Discussion and Conclusions

According to the deposition of Ms. K., Mr. K. had seen a podiatrist prior to seeing M., DPM. However M., DPM did not bother to obtain the prior records of treatment from this podiatrist. In M.’s document of Mr. K.’s past history, it included that of being a smoker, having hypertension, taking a cholesterol-lowering drug that has side effects one of which is that of blood clots and his obesity. It is interesting that the continuing progress notes for each and every visit are simply copied and pasted from the original evaluation. The only part of these additional progress notes that is different is that of the discussion and the disposition. Each and every progress note lists the diagnosis as that of tendinitis of the posterior tibialis tendon. Neither the x-rays nor the MRI revealed any arthritis of the foot. Then the last progress note just prior to surgery list the discussion of surgery and the planned procedure as being that of a TN fusion. Typically, posterior tibialis tendinitis or so-called shins plants are treated non- operatively with the modalities of good arch supports, physical therapy, ice, altering shoe wear to that of high tops, and frequently an injection of cortisone into the tendon sheath of this tendon. The only treatment provided for this condition by M., DPM was that of oral NSAIDS and a fracture boot. This treatment is totally inadequate for the treatment of chronic shin splints.

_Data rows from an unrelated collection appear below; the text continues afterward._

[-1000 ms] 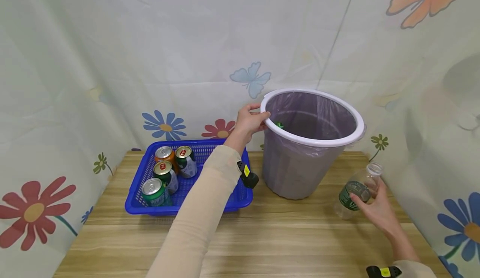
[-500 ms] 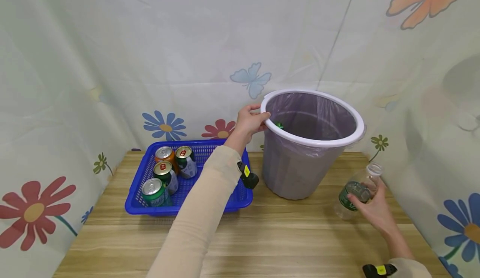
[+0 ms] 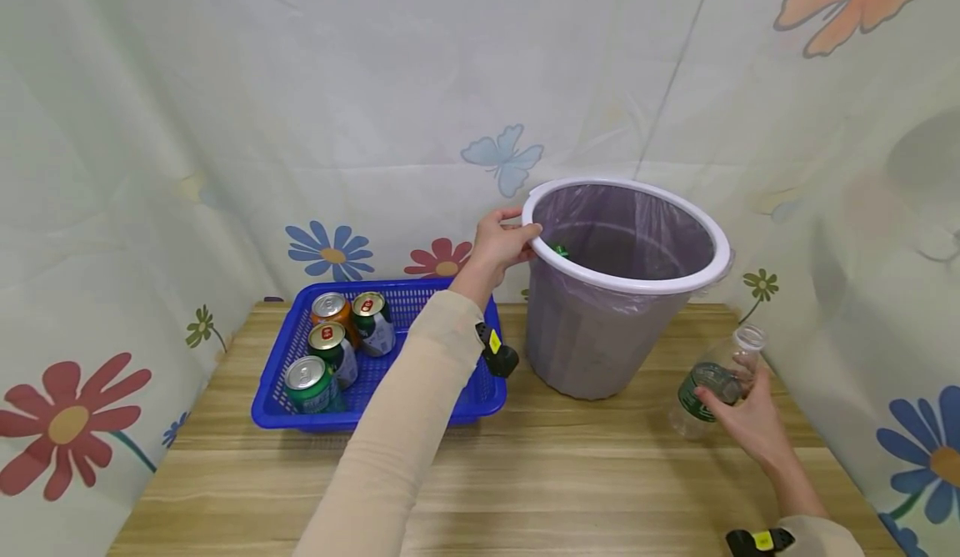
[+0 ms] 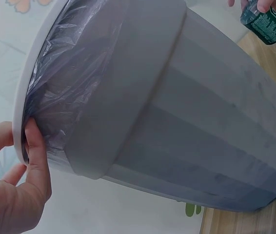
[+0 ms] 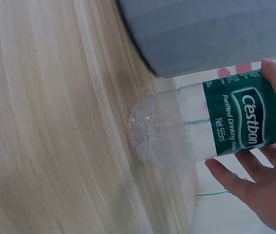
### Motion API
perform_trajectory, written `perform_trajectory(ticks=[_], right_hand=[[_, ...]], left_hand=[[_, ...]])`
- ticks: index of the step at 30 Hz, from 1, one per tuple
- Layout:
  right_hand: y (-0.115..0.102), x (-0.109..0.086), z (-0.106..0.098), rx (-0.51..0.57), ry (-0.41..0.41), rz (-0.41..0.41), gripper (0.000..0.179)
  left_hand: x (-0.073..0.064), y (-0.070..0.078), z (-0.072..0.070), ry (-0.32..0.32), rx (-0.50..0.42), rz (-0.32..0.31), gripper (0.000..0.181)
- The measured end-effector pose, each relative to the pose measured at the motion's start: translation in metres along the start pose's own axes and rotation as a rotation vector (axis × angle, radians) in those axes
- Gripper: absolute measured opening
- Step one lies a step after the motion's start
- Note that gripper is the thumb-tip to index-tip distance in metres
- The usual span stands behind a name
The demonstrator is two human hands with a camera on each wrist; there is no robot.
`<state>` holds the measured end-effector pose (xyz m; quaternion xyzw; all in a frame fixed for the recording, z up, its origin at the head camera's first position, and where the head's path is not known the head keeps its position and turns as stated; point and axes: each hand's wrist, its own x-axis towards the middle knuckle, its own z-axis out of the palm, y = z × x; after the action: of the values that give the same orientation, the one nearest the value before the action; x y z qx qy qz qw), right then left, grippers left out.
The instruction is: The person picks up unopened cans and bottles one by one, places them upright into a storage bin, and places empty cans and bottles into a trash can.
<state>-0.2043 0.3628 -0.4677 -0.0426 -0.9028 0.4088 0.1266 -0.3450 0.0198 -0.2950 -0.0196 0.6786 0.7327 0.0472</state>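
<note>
My left hand (image 3: 498, 248) pinches the white rim of a grey trash can (image 3: 581, 344), which is lined with a clear purplish bag. In the left wrist view the left fingers (image 4: 36, 156) curl round that rim, over the liner. To the right of the can, my right hand (image 3: 753, 419) grips a clear plastic water bottle (image 3: 708, 394) round its green label. The bottle leans a little, its open neck at the top right; no cap shows on it. In the right wrist view its base (image 5: 145, 129) appears at or just above the tabletop, and I cannot tell whether it touches.
A blue plastic basket (image 3: 483, 405) stands left of the trash can, holding several drink cans (image 3: 309, 378). Something small and green (image 3: 561, 251) shows inside the can's near-left edge. Flowered curtains (image 3: 405, 90) close off the wooden table (image 3: 540, 474) behind and at the sides.
My right wrist and thumb have shifted slightly left, with the bottle staying where it was. The left hand keeps its hold on the rim.
</note>
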Motion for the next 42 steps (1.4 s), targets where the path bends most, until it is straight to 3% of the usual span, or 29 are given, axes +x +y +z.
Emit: perform_trajectory(ticks=[19, 26, 42], right_hand=[[0.001, 0.002, 0.0, -0.034, 0.017, -0.026, 0.084], [-0.001, 0.006, -0.007, -0.047, 0.046, -0.087, 0.082], [-0.004, 0.012, -0.028, -0.11, 0.078, -0.127, 0.082]], left_hand=[[0.0, 0.001, 0.001, 0.004, 0.016, 0.009, 0.043], [-0.001, 0.001, 0.002, 0.018, 0.019, 0.01, 0.043], [-0.001, 0.001, 0.002, 0.017, 0.029, 0.009, 0.043]])
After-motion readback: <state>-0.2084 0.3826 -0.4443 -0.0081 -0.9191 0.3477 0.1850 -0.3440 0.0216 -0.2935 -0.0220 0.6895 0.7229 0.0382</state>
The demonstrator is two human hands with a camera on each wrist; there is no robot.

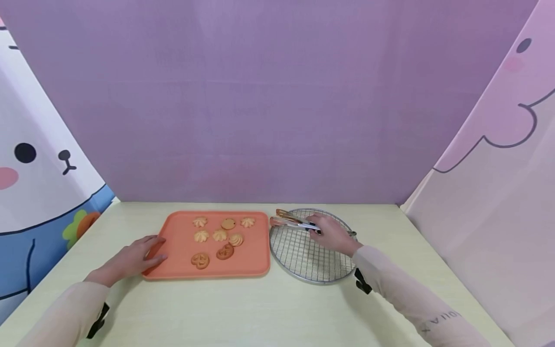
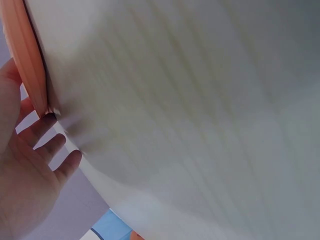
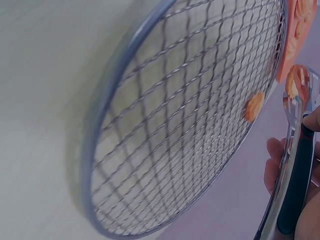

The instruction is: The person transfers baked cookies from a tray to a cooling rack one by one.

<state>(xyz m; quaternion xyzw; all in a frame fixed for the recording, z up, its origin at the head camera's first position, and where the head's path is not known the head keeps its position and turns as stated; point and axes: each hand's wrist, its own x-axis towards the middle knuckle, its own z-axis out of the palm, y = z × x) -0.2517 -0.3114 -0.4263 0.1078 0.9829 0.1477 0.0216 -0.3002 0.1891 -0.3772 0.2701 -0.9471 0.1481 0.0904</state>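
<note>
My left hand (image 1: 132, 258) rests at the left rim of an orange tray (image 1: 173, 255), thumb and fingers spread along the edge. Piped butter cookies (image 1: 201, 236), a round biscuit (image 1: 228, 224) and two pretzel-shaped cookies (image 1: 200, 260) lie on the tray. Above a round wire rack (image 1: 308, 255), my right hand (image 1: 331, 233) grips dark-handled metal tongs (image 1: 299, 222). In the right wrist view a small cookie (image 3: 291, 82) shows at the tong tips, partly hidden by them. Another cookie (image 3: 254, 106) lies on the rack near its far edge.
Tray and rack stand side by side on a pale wooden table (image 1: 208, 313). A purple panel (image 1: 260, 106) rises behind the table's back edge. Cartoon-printed panels stand at the left (image 1: 47, 193) and right (image 1: 490, 217).
</note>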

Mrs. K. does not remember any real conversation of M., DPM with herself and Mr. K. regarding the concerns of possible blood clots. Also, the longtime primary care physician of Mr. K., Dr. Albert G., saw this patient preoperatively and cleared him for his foot surgery but made no notations in the record he produced concerning any discussion or warnings about blood clots. Dr. G. should have known from the many episodes of contact with Mr. K. that he was at great risk for developing postoperative blood clots. Therefore, it is below the standard of care to not inform Mr. K. of those risks.

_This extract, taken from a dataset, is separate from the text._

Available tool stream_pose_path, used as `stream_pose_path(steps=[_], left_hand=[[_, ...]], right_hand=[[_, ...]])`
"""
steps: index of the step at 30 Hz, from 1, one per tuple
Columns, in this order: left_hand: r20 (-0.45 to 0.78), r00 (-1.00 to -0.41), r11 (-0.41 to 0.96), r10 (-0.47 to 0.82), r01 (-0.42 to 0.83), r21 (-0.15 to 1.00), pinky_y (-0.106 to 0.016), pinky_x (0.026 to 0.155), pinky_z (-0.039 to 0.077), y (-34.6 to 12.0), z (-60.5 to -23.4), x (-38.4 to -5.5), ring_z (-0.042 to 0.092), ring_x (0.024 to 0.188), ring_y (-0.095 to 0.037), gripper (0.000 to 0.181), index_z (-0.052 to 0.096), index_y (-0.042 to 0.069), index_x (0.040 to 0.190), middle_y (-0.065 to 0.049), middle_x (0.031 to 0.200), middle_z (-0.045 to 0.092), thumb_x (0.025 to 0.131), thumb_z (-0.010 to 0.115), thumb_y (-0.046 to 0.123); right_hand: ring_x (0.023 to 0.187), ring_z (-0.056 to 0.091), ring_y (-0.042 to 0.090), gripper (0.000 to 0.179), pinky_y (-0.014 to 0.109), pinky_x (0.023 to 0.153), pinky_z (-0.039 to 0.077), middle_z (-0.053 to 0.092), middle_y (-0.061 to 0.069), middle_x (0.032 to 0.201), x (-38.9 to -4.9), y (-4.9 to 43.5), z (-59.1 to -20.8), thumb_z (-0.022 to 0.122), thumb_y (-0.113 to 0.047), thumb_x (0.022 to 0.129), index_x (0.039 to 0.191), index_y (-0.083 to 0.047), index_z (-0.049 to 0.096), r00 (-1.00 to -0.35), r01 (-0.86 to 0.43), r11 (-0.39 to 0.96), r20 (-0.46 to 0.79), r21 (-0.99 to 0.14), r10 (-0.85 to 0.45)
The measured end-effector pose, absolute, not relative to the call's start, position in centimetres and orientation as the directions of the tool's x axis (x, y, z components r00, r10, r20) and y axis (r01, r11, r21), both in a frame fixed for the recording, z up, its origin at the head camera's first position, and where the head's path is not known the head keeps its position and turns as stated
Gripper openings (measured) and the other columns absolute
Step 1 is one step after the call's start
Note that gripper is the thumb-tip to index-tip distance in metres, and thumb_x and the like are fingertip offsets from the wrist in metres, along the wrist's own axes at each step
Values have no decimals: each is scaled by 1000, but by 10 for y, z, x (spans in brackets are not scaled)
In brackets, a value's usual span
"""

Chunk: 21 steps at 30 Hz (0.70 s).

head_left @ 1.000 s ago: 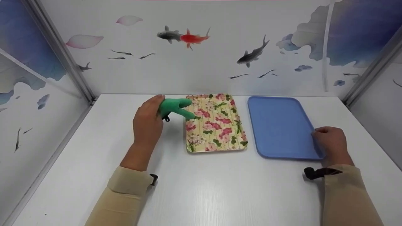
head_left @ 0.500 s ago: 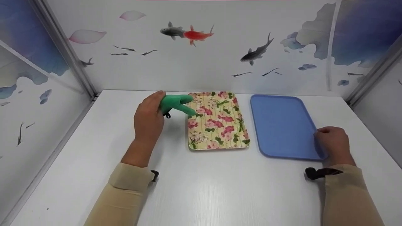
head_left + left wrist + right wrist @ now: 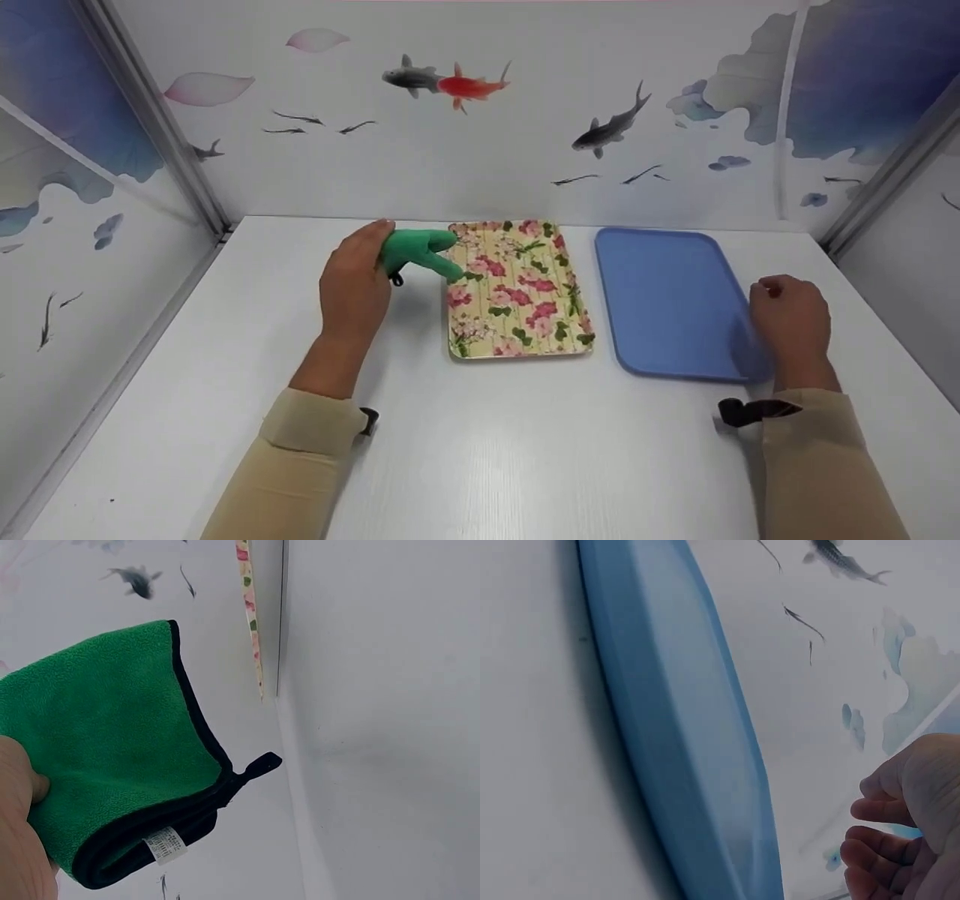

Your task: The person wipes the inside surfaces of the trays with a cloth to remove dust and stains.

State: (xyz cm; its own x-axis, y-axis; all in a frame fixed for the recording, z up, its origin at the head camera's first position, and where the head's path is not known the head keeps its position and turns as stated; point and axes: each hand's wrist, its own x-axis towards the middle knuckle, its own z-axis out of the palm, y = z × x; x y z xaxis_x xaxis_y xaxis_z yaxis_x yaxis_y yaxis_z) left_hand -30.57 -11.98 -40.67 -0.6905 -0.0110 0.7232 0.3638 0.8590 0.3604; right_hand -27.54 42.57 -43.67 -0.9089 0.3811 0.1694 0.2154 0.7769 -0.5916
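A folded green towel [image 3: 112, 727] with dark edging, a hanging loop and a white label is held by my left hand [image 3: 355, 285], above the table at the left of the floral tray [image 3: 517, 300]. Part of the towel overlaps the floral tray's left edge in the head view. On the right lies a plain blue tray [image 3: 675, 300]. My right hand [image 3: 793, 324] is over that tray's right edge, raised off it, with fingers loosely curled and nothing between them. In the right wrist view the fingers [image 3: 877, 855] are apart from the tray.
A white table [image 3: 480, 442] carries both trays, side by side near the back wall [image 3: 480, 165], which is printed with fish. Side panels with metal posts [image 3: 165, 135] enclose the table left and right.
My right hand has let go of the blue tray's right edge and risen from it. The left hand keeps its hold on the towel, nearly still.
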Motion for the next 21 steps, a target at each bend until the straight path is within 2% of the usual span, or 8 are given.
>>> stream_pose_path(steps=[12,17,21], left_hand=[[731,-682,855,-6,376,358,-46,109,54,-118,-407,-307,68,126,-29,37,69,7,135,-10,133,72,99,66,1],[752,-659,851,-2,394,347,-47,107,55,-118,-407,-307,68,125,-29,36,69,6,133,-11,132,73,98,67,-1],[752,-660,850,5,399,344,-47,106,55,-120,-410,-307,68,126,-29,35,70,6,132,-10,132,73,98,65,-3]], right_hand=[[122,54,49,57,62,95,46,54,34,137,-275,382,-412,40,-33,108,150,5,49,-928,126,783,206,-610,310],[125,56,46,60,63,97,47,55,30,141,-276,352,-404,42,-34,109,158,-1,38,-933,85,780,225,-620,281],[125,58,45,65,61,94,51,55,27,144,-279,329,-405,47,-35,108,163,-5,29,-947,52,774,215,-631,238]])
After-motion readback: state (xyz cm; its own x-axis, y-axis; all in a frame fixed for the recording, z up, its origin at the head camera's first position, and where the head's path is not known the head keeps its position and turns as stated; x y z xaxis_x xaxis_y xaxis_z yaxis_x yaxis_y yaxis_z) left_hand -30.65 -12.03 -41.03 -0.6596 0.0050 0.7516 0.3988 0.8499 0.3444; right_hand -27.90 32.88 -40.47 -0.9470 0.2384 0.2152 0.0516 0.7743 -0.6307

Dr. M. clearly fell below the standard of care in many areas. It is below the standard of care to perform surgery on a tendinitis without exhausting all means of the standard modalities of treatment of this condition. Having taken an adequate history and performed a standard physical exam, it is below the standard of care for Dr. M. to not advise and warn Mr. K. of the clear and present danger of a blood clot in his leg after surgery that could actually produce death. It is below the standard of care for any practicing podiatrist within the last 10 years to not recognize risk factors for the development of blood clots in the leg after foot and ankle surgery. Likewise, it is below the standard of care to not take action to provide some degree of prevention of blood clots with foot and ankle surgery.

Additionally, it is below the standard of care to not listen to a patient’s complaints which clearly indicate the probability of blood clots and to not send the patient immediately to the emergency room next door for evaluation and treatment. Had Mr. K. been sent directly to the emergency room at the time of his last post op visit with Dr. M., it is felt, within a reasonable degree of medical certainty that Mr. K. could have been rapidly diagnosed with his pulmonary embolism, treatment instituted, and the patient could have survived.


These acts of deviation of standard of care by both M., DPM and Albert G., M.D. are clearly acts of negligence which are felt to be the proximate cause of the death of Carl K. Even though unnecessary surgery was done, had it not been for the negligence of M., DPM and Albert G., M.D., Mr. K. would be alive and well today with his family.